I have two rows of ordinary peas too .. I'll water them to see if I can get a crop before I do the same to them ..


----------



## RubyToogood (Jul 30, 2022)

Is it just me that thinks Maxicrop tomato fertiliser smells quite tasty? It's tempting to have a little swig 

gentlegreen there are always apps like Olio for giving away food. Or I just put stuff on the front wall with a sign saying help yourself.


----------



## gentlegreen (Jul 31, 2022)

As I discovered last week, my sister's expanded household will take all I have spare. 
I'll be taking these over later :-
Just over 6 kilos ...
At the moment it's fingers crossed about the ever-encroaching mildew


----------



## RubyToogood (Jul 31, 2022)

I'm going to have to do something about the codling moth next year. They are all like this. Ignoring it and letting nature take its course is not working. Any tips?


----------



## RubyToogood (Jul 31, 2022)

Also, I've got some small pumpkins growing and they're sprawling all over the place. I'm not sure I've ever successfully managed to persuade them to grow up a support, any tips?


----------



## campanula (Aug 1, 2022)

I am growing mine up a sort of hazel frame.  A cobbled together A frame with all the old poles from last years coppicing and quite a lot of peasticks.I do have quite a lot of horizontals to loop the squash over, then I plop them in little hammocks made out of whatever comes to hand, but mostly those netty bags you buy lemons in and, a bit luridly, old pairs of tights. I do only have the smaller hokkaido squash like Uchiki Kuri and not walloping great Crown Prince, but so far, the trailing vines are OK with being lifted off the ground and tied in, RubyToogood

iona - I was wondering if you calculate how much you are going to need for each crop or do you simply use whatever space available. I am very vague indeed about everything apart from potatoes, where I have a sort of rule of thumb. Roughly, I expect at least 2 dinners for each seed potato and in a good year, 3 or even 4. So, allowing for spuds at least 3 times a week, I need to plant at the very least, 50-60 seed potatoes. They are certainly the only crop which gets the benefit of a hose and even in this horrible drought year, I am getting at least 3 dinners (for 2) out of each Kestrel (some of them are enormous). Tbf, I do possess the ideal mythical fast draining soil, enriched with all my trove of annual compost and vasty amounts of irrigation,
The pink fir, however, are roughly in line with your bulb-planting efforts, barely managing 1 dinner per potato...but I do only grow them as a sort of extra fillip to the main course which are always Kestrel but I have used other varieties from the same stable (Jack Dunnet's)- such as Osprey or Catriona).

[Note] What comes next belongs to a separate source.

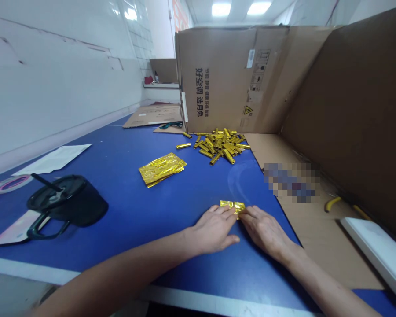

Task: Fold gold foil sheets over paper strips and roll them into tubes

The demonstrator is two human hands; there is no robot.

Big fan of second earlies.


----------



## gentlegreen (Aug 2, 2022)

One of my courgettes is oozing from a few leaf stems ... 

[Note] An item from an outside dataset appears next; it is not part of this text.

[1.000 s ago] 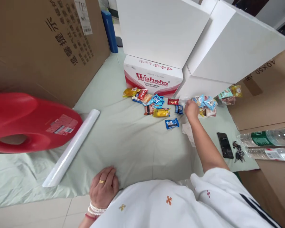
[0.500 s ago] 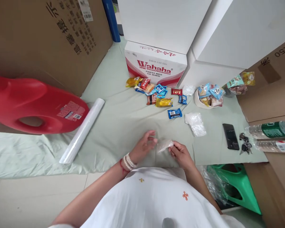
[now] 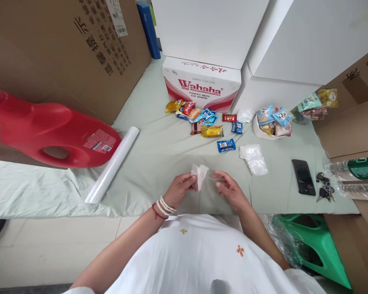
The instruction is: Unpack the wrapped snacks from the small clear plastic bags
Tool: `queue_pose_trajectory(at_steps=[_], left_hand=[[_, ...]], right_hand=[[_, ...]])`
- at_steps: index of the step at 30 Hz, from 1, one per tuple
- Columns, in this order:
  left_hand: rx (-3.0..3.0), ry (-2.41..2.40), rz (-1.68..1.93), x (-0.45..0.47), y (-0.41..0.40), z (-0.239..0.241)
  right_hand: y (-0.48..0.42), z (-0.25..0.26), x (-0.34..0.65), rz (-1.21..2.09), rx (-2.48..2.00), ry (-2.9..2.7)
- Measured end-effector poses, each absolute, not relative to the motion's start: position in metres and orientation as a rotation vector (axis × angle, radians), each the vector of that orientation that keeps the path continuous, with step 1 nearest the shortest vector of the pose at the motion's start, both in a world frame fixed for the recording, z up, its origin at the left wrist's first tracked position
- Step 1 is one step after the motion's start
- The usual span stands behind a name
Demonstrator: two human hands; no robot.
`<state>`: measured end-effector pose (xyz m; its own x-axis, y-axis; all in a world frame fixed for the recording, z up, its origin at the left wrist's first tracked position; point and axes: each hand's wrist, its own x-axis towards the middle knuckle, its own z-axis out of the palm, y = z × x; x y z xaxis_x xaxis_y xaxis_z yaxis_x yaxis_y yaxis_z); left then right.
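My left hand (image 3: 178, 189), with beads and a red cord at the wrist, pinches a small translucent white plastic bag (image 3: 200, 174) near the front of the cloth-covered surface. To the bag's right is my right hand (image 3: 233, 194), its thumb and fingers apart. A faint clear edge shows between the bag and those fingertips; whether they touch it I cannot tell. Beyond the hands lie a blue snack packet (image 3: 226, 145), a yellow packet (image 3: 212, 131) and several other small wrapped snacks. A folded stack of clear plastic (image 3: 254, 159) rests to the right.
A white bowl (image 3: 259, 131) holds snack packets at the back right. On the right are a phone (image 3: 303, 177), keys (image 3: 325, 191) and plastic bottles (image 3: 364, 168). A red jug (image 3: 76, 134) and a plastic-film roll (image 3: 113, 165) lie left. A Wahaha carton (image 3: 202, 85) stands behind.
The plastic bag has passed from my right hand's grip to my left hand's. My right fingers have spread apart. The camera view has shifted slightly.
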<state>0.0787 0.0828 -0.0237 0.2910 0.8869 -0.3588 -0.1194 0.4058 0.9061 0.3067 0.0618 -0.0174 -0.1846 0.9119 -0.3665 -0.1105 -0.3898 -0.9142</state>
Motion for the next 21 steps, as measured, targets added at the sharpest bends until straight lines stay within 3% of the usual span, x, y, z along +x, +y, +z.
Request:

Any tips for dealing with mildew apart from watering ?
Due to iona mentioning it, I will be deploying two litre plastic bottles on the canes I was planning to put in beside each of my 13 plants so I can work out where to water - something I should have done to start with ... I'm thinking of making the cane a moderately tight fit in the tops and cutting the bottoms off to pour water into ...
I doubt any of the drippers are still working ...

I harvested one of my "mini spaghetti squashes" to see if it was a mislabelled "Little Gem" and it does appear to be turning yellow underneath ... I'll see what it looks like inside later...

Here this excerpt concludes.